*Exercise description*: Type out the whole listing again exactly, pictures omitted.
────────
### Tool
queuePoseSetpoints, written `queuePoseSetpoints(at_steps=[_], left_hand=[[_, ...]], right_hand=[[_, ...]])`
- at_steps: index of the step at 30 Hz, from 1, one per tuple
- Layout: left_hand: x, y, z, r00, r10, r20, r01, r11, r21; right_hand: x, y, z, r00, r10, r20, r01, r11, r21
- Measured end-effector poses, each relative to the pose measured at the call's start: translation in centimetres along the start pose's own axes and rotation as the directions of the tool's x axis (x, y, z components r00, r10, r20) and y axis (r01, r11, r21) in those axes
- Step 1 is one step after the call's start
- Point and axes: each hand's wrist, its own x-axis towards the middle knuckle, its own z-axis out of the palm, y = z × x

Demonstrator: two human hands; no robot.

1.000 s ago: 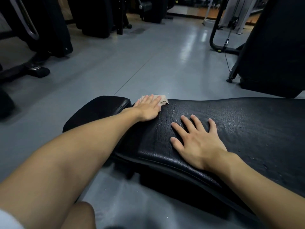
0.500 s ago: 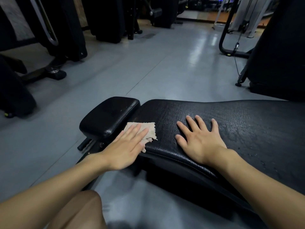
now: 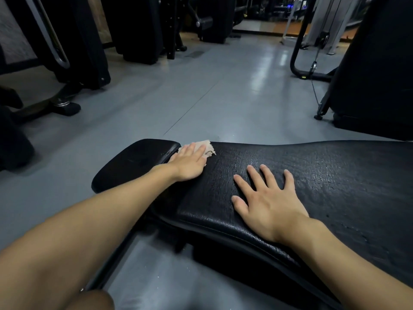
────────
*Exercise solution*:
### Tool
queuePoseSetpoints, written `queuePoseSetpoints(at_steps=[_], left_hand=[[_, ...]], right_hand=[[_, ...]])`
- at_steps: index of the step at 30 Hz, from 1, one per tuple
- Layout: left_hand: x, y, z, r00, r10, r20, r01, r11, r21; right_hand: x, y, z, r00, r10, r20, r01, r11, r21
- Measured end-effector poses, each relative to the pose measured at the call's start: translation in centimetres along the start pose's own axes and rotation as the directions of the tool's x axis (x, y, z components r00, r10, r20) and y axis (r01, r11, r21) in those axes
- Step 1 is one step after the call's start
- Point and axes: each hand's wrist, its own x-axis towards the middle knuckle, its own z-axis out of the palm, y = z × x

Demonstrator: two human hands; no robot.

1.000 s ago: 
0.500 s ago: 
now: 

The full answer has now been given.